**Task statement:**
The full listing is to be returned exactly as given, but without pictures.

**Dataset excerpt:**
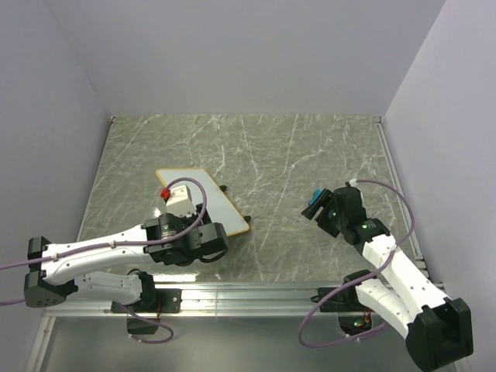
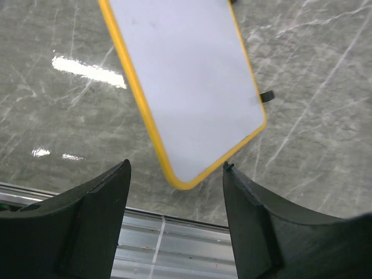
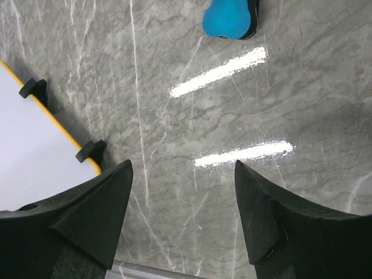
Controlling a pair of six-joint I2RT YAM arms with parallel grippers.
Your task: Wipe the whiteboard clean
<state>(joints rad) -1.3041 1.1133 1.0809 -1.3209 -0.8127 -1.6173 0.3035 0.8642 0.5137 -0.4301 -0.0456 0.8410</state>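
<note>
The yellow-framed whiteboard (image 1: 220,203) lies flat, skewed diagonally, surface blank, black feet along one edge.

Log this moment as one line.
white rectangular whiteboard with yellow frame: looks blank | left jaws: open, above its near corner | right jaws: open, empty | small blue eraser: on grey marble table, unheld

Grey-green marbled table (image 1: 310,155) with white veins and bright glare streaks. Plain pale walls (image 1: 232,54) on three sides, metal rail (image 1: 256,298) along the near edge. Small blue eraser (image 3: 228,18) with a dark layer on one side, lying flat on bare tabletop toward the right. Tiny red item (image 1: 164,193) left of centre, too small to identify.
</note>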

**Response:**
Controlling a pair of six-joint I2RT YAM arms with parallel grippers.
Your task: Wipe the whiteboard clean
<state>(joints rad) -1.3041 1.1133 1.0809 -1.3209 -0.8127 -1.6173 0.3035 0.8642 0.5137 -0.4301 -0.0456 0.8410</state>
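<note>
The yellow-framed whiteboard (image 1: 220,203) lies flat, skewed diagonally, surface blank, black feet along one edge.

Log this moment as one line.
white rectangular whiteboard with yellow frame: looks blank | left jaws: open, above its near corner | right jaws: open, empty | small blue eraser: on grey marble table, unheld

Grey-green marbled table (image 1: 310,155) with white veins and bright glare streaks. Plain pale walls (image 1: 232,54) on three sides, metal rail (image 1: 256,298) along the near edge. Small blue eraser (image 3: 228,18) with a dark layer on one side, lying flat on bare tabletop toward the right. Tiny red item (image 1: 164,193) left of centre, too small to identify.
</note>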

Nothing else is needed to complete the exercise.